保護区ではすでにカワラノギクの花は終わり、茶色の綿帽子みたいな実を着けている。奥のC工区に入り、一人1株5個の花を取り、これを2株、行う。つまり、10個、種子を採集する事になる。種子を取るだけなのだが、熟していない種子はなかなか、すっぽりと種子を結びつけている花庄から抜けてくれない。また、11人がいろいろな株から採取するので、多様性も保たれるのだろう。事実、種子の中で、赤っぽいのやら白いものもある

花が終わり、種子を着けたカワラノギク。
綿帽子みたいな種子を着け、風が吹いたりすると、飛んでいく。

単純な作業ながら3時間かかって、種子を採集した。1つの頭花に種子が250個ぐらい着くらしいとの事。
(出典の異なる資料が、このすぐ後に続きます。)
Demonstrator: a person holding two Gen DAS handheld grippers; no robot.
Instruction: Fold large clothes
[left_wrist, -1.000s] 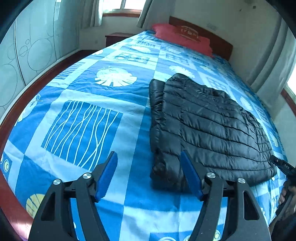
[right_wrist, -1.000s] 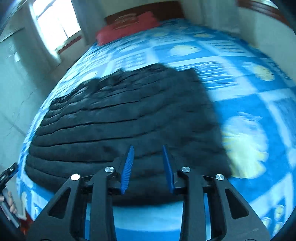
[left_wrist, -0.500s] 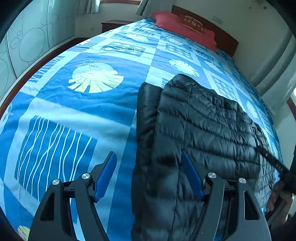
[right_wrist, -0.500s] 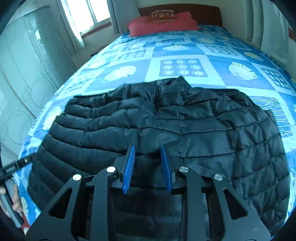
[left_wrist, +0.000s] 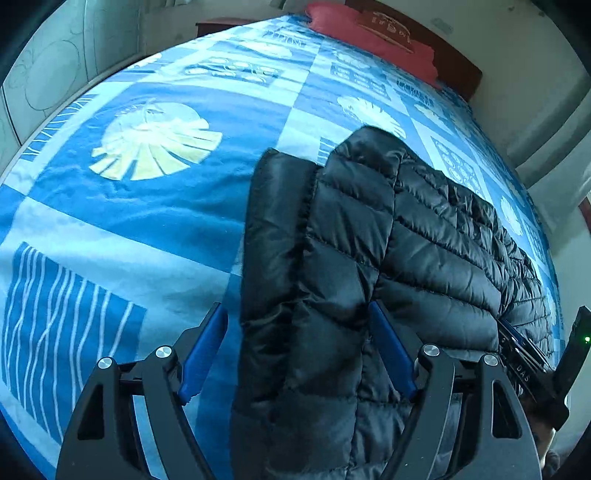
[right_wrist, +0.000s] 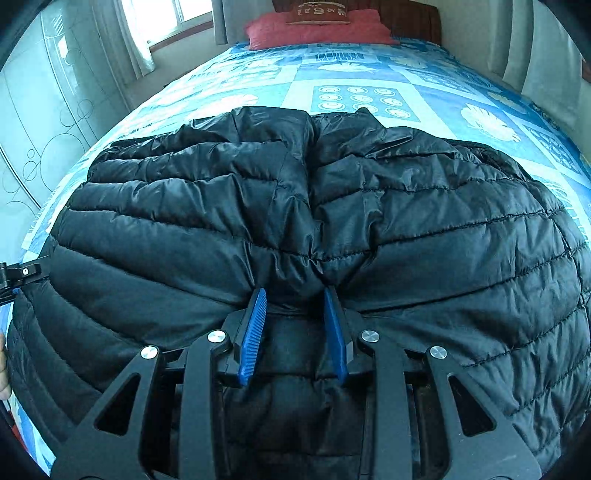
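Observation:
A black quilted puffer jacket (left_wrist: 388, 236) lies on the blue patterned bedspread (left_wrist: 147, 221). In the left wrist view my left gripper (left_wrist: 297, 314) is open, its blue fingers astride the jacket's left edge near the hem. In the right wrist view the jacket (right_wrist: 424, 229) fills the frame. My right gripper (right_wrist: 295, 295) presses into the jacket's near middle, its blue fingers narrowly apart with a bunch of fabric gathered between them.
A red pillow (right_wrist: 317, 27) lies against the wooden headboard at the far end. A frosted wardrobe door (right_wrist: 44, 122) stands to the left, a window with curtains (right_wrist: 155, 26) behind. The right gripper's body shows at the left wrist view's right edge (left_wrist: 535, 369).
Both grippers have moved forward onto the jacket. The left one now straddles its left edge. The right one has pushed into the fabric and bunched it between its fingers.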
10個集めたので、1人250×10=2500粒、さらに、11人居るので、2500×11=27500粒ぐらい集まったと推定。
2019年の台風19号の時、永田地区などで、個体が流されてしまった時、このように採取し、保存してあった種子をまいて、個体を回復させたそうである。この群落が無くなった時に使った種子は2016年に採ったもの。種子は3年以上の寿命がある事になる。
さらに、羽村で人工的に増やそうとするグループでは保存した種子を使い、畑に播種し、大きくなった株を川原に移植したが、うまくいかなかったそうである。
播種以外にも、小作取水堰下流の中洲では、老人会の方が種子毎、枝を刺し、中洲一面に増やした。増やすならば、ノギクの枝を挿した方が良いだろうとの声もあった。長年、研究している方から、「地味だが、この種子を積む作業が一番大切。」との声があった。 「洪水などで、株が流された場合、種子を保存していくのは保険として大切。」という研究者の声が響いた。

みんなで種子を採取する。

イギリスのキュ―植物園ではノアの箱舟のように、ミレニアム・シード・バンクという種子の保存施設があり、7万5千種も種子を保存している。
日本ではそこまで手が回っていないだろう。これから、研究者や大学などが利用しやすい保存設備を作っていくことが大切だろう。
このような地味な設備や研究にお金を使わない日本では、保存施設は難しいし、できないだろう。

明治大学が高校生のための研究を行っている。どんな種が着くのかを調べている。
永田橋のたもとで。どんど焼きの準備をしている。